Scott, my nomination for Rules Committee Chairman got confirmed, right?


----------



## Scott (May 24, 2004)

Hunter said:


> It's shaping up to be the best event yet.
> 
> The trash talking started in earnest today.
> 
> ...


It just did!!!!


----------



## marc (May 21, 2004)




----------



## Hunter (Sep 3, 2004)

Oh great...not only are you shoo'ing all the fish out of my secret spot, you're abusing all available baitfish too! Did the goldfish farm go out of business or what?

TPWD just thought the red tide was bad. Wait until they see what Team Chorizo is doing to our poor, beloved estuary.


----------



## marc (May 21, 2004)

*4:13 am?*

You're up rather early for work on a Saturday. Anything about the next 24 hours that you would like to talk about?

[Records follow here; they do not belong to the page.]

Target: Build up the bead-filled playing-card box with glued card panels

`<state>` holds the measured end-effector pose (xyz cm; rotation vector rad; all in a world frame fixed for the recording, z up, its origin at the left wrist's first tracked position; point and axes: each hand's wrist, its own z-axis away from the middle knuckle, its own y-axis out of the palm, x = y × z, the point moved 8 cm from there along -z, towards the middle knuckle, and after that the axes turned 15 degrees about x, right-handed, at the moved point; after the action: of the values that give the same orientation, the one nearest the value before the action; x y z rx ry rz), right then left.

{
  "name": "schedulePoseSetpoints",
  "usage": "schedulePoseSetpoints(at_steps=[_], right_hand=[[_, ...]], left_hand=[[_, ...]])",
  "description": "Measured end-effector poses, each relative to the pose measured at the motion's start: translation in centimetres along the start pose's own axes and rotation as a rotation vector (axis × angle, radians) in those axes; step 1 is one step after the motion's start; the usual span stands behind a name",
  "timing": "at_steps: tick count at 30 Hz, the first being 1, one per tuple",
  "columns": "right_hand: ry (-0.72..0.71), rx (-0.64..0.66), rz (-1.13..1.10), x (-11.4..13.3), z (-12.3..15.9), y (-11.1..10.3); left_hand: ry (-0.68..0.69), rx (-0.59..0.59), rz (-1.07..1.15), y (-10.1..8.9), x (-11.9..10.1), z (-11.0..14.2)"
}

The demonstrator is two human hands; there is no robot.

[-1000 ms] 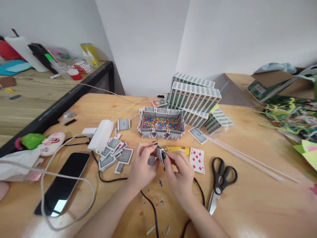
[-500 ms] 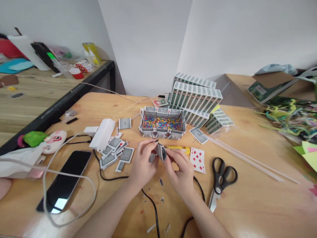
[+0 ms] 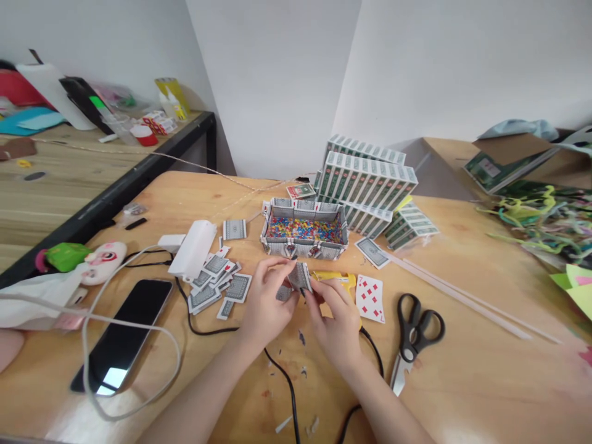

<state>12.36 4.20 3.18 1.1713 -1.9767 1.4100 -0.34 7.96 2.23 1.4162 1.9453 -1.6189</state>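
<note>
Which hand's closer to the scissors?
Right. The right hand is just left of the scissors, not touching them; the left hand is farther left, on the other side of the right hand from them.

A craft workspace, with scissors, playing cards and scraps on a table.

Clock centred on held card: back grey-and-white, finely patterned. 12 o'clock: box walled in same grey-and-white pattern, filling speckled red, blue, yellow. 1 o'clock: card boxes green striped with white. 3 o'clock: glue gun yellow; playing card white with red diamonds. 4 o'clock: scissors black-handled, silver-bladed. 8 o'clock: phone glossy black. 9 o'clock: card pile mostly grey-and-white backs.
</note>
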Motion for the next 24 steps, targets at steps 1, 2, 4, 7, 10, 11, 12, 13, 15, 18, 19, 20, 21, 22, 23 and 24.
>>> schedulePoseSetpoints(at_steps=[1, 2, 4, 7, 10, 11, 12, 13, 15, 18, 19, 20, 21, 22, 23, 24], right_hand=[[0.018, 0.001, -0.014, -0.1, 0.0, -0.1], [0.052, 0.002, -0.043, -0.5, 0.0, -0.1], [0.164, 0.009, -0.182, -1.6, 0.0, -0.1], [0.352, 0.045, -0.573, -3.5, 0.0, 0.9], [0.422, 0.104, -0.891, -3.7, -0.1, 2.3], [0.419, 0.128, -0.941, -3.5, -0.2, 2.6], [0.410, 0.153, -0.967, -3.2, -0.3, 2.9], [0.397, 0.180, -0.974, -3.0, -0.3, 3.1], [0.374, 0.238, -0.938, -2.5, -0.2, 3.5], [0.366, 0.329, -0.815, -2.1, 0.3, 4.2], [0.367, 0.346, -0.757, -2.1, 0.5, 4.4], [0.365, 0.353, -0.693, -2.0, 0.7, 4.5], [0.360, 0.350, -0.627, -2.0, 0.9, 4.6], [0.355, 0.339, -0.562, -1.9, 1.0, 4.6], [0.350, 0.326, -0.506, -1.8, 1.2, 4.6], [0.344, 0.311, -0.463, -1.7, 1.3, 4.6]], left_hand=[[0.005, 0.006, 0.002, 0.0, -0.1, 0.0], [0.013, 0.012, 0.005, 0.0, -0.2, 0.0], [0.021, 0.036, 0.024, 0.0, -0.5, 0.0], [-0.017, 0.126, 0.228, 0.1, -0.3, -0.2], [-0.155, 0.172, 0.618, 0.7, 1.0, -0.4], [-0.223, 0.160, 0.684, 0.9, 1.6, -0.4], [-0.290, 0.153, 0.699, 1.1, 2.1, -0.3], [-0.342, 0.158, 0.670, 1.3, 2.5, -0.2], [-0.381, 0.222, 0.557, 1.8, 2.6, -0.1], [-0.330, 0.278, 0.400, 1.9, 1.8, 0.0], [-0.314, 0.264, 0.367, 1.7, 1.6, 0.0], [-0.303, 0.246, 0.348, 1.4, 1.5, 0.0], [-0.298, 0.225, 0.339, 1.2, 1.5, 0.0], [-0.298, 0.209, 0.340, 1.1, 1.5, 0.0], [-0.302, 0.198, 0.348, 1.0, 1.5, 0.0], [-0.308, 0.193, 0.365, 0.9, 1.6, 0.0]])
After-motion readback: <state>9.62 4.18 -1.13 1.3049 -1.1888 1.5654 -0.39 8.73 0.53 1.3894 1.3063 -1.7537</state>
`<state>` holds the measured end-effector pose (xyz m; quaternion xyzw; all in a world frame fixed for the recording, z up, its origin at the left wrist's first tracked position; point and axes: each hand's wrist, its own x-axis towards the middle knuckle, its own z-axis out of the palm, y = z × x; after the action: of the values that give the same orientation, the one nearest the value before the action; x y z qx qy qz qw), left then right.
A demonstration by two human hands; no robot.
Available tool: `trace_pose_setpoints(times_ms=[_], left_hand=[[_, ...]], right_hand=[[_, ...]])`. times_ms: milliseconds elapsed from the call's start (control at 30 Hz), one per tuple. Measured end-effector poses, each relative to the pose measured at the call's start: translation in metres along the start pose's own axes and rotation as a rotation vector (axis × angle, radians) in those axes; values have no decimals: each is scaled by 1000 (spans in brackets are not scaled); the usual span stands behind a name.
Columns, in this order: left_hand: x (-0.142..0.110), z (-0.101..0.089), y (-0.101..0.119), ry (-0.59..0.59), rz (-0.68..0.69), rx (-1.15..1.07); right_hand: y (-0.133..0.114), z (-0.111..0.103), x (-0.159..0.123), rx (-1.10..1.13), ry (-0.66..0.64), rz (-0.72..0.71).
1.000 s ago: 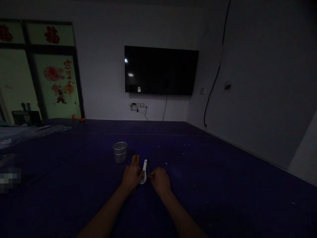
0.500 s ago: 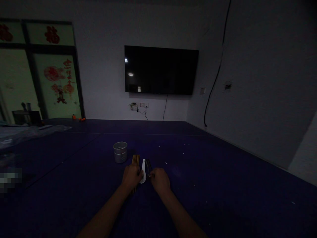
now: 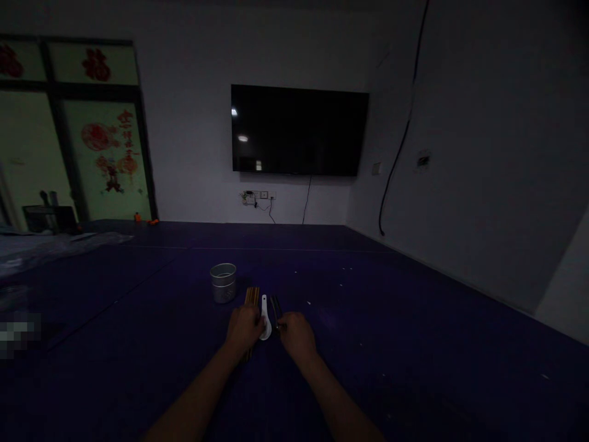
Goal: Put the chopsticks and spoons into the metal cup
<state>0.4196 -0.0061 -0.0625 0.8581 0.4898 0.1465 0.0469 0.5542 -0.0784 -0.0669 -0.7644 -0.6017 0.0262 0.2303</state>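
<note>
A white soup spoon (image 3: 265, 329) lies bowl toward me, handle pointing away, between my hands. My left hand (image 3: 245, 328) rests over a row of wooden chopsticks (image 3: 251, 295), with its curled fingertips on the left edge of the spoon. The chopsticks' middles are hidden under that hand. On the other side, my right hand (image 3: 297, 333) is closed, its fingertips pinching the near end of a pair of dark slender sticks (image 3: 275, 304); dim light hides their exact kind. A perforated metal cup (image 3: 223, 283) stands upright beyond my left hand.
Everything lies on a dark blue floor (image 3: 350, 344) dotted with small white scraps. Clear plastic sheeting (image 3: 59, 245) spreads at the left. A television (image 3: 299, 132) hangs on the far wall, and a black cable (image 3: 399, 147) runs down the right wall.
The spoon has turned slightly, its handle end swinging left. The dark sticks' far ends have also shifted a little to the left. Both hands stay nearly in place.
</note>
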Motion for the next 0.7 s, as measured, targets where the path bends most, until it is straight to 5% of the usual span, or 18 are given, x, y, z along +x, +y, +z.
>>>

Also, I spoke with them this week and the goldfish farm is doing just fine. They even sent me a couple packages just to let me know they are alright.


----------



## Hunter (Sep 3, 2004)

Got up early to run boat drills.

Have nearly perfected my two rod at a time casting method. Learning curve accelerated when I practice in the dark, blindfolded. The neighbors aren't crazy about the gunfire simulation I run on the PA system while training, but hey-it's tournament time. Gotta do the work!

PS: STS said your prop hub looked like it could spin at any moment. But don't worry. I'm sure it will be fine.


----------



## marc (May 21, 2004)

Not to worry, tell STS that shots are on Team Chorizo at hurricane junction Friday night.... We'll see if they can function come sat am


----------



## captnickm (Feb 16, 2011)

Good luck to all of you who are fishing the first weekend. 
Then good luck to me the second weekend. Haha. Kidding. 
Hope the weather holds out for yall.


----------



## Tarponchaser (May 25, 2005)

Marc,

Check the rules... that tarpon you are holding is too small however I have seen lots of them rolliing and freejumping about forty miles due East of the Pass..... mostly in the grassy noll area.

TC


----------



## Trouthappy (Jun 12, 2008)

Dang, that mullet must have spent time in the livewell, maybe spent the night there...  Looks like he'll fish, though.


----------



## marc (May 21, 2004)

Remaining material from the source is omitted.